# Need help understanding SX150



## theserpent (Aug 8, 2012)

Got sx150 i cant understand how to use it.
:/


----------



## nac (Aug 8, 2012)

Read the manual... You will understand a lot..


----------



## arian29 (Aug 8, 2012)

nac said:


> Read the manual... You will understand a lot..


+1


----------



## RCuber (Aug 8, 2012)

lol.. I first thought this was posted by some new member.. until I saw the username . .dude.. read the manual


----------



## sling-shot (Aug 8, 2012)

In the beginning, just turn the dial to P and start shooting. Do not worry about anything else.

Once the initial rush is over, start with Reading The F***ing Manual.

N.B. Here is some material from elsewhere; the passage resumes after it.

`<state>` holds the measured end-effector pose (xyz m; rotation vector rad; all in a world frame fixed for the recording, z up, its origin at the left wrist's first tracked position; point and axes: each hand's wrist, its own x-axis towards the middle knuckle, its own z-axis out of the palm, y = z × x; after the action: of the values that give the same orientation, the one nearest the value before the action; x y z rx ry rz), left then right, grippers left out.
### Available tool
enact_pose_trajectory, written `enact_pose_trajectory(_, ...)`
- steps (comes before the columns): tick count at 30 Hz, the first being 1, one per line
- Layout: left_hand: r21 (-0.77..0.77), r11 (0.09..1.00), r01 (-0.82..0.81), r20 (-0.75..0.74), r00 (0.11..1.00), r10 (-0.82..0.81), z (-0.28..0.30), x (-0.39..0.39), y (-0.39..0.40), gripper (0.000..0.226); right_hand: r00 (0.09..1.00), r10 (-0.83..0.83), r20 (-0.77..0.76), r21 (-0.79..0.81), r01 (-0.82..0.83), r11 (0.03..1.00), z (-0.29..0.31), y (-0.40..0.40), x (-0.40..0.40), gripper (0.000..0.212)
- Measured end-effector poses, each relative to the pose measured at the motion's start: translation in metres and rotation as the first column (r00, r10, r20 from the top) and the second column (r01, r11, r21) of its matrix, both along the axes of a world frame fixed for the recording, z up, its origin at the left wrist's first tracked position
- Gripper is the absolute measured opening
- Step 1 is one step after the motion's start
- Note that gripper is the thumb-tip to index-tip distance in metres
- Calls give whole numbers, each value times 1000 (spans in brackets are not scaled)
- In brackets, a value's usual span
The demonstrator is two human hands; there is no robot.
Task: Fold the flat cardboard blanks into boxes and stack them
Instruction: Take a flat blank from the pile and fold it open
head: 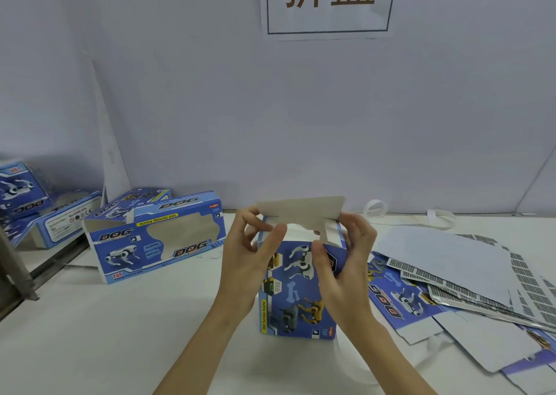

Alternately, you can just press buttons methodically (if you press randomly like Mr Bean, then sh** will happen) and note what happens.

It is always good to learn by doing 
-SS.


----------



## theserpent (Aug 8, 2012)

RCuber said:


> lol.. I first thought this was posted by some new member.. until I saw the username . .dude.. read the manual



Lol!!!!...............

The camera is good!!
Clarity is awesome!
Using a 16 gb sandisk extreme( I guess class 10?) + 
Fujicell FHR-3UEX-AA (2800 mAh).

guys reading the manual din't help me clear my doubts i need tuts on AV,Manual Modes :/

...........


----------



## sujoyp (Aug 8, 2012)

aah i have always suggested my method but nobody liked it  see if it helps u

take a pic in auto mode....check the exif details in the screen....see whats wrong in the pic...if its underexposed think y ?? if too dark see whats the aperture camera have used...see the ISO ...y it took soo much ISO and what if u reduce the ISO.

Auto modes really help learning

I did something similar to this...and still do this thinking while taking pics...but dont take auto shots anymore


----------



## theserpent (Aug 8, 2012)

^^ Will try 

How do i take macros of ANTS,Mosquitoes etc.
I know how to enter macro etc etc


----------



## nac (Aug 8, 2012)

It's highly impossible (at least for me), for ants and mosquitoes to stay still until we click. Try to put your camera close to the subject, and focus should be in the subject else you will get the subject softer.


----------



## sujoyp (Aug 8, 2012)

do it the this way...check the macro focus distance with a pin or bolt....use flash and see the result....then try this on fly which is more stable then ant....and lastly try on and with some sugar or sugar water


----------



## theserpent (Aug 9, 2012)

Okay..Guys another thing i saw some pics in photography thread an all.So how do some pics come with background blurred without editing


----------



## tkin (Aug 9, 2012)

theserpent said:


> Okay..Guys another thing i saw some pics in photography thread an all.So how do some pics come with background blurred without editing


You won't get that in SX150, for that you need either DSLR(the proper way to do it), or a Sony P&S with background blurring effect support.


----------



## theserpent (Aug 9, 2012)

Okay thanks....i love the color pic feature set one color(Maybe make the whole pic b&w) and only one color maybe blue or red


----------



## marvelousprashant (Aug 9, 2012)

theserpent said:


> Okay..Guys another thing i saw some pics in photography thread an all.So how do some pics come with background blurred without editing



Full zoom + subject at 1m will give you that effect to some extent


----------



## sling-shot (Aug 9, 2012)

*www.youtube.com/watch?desktop_uri=/watch?v=OPPilj4A15o&v=OPPilj4A15o&gl=IN

There are also plenty of tutorials on the web elsewhere. Just search for "how to take bokeh pictures" with Google.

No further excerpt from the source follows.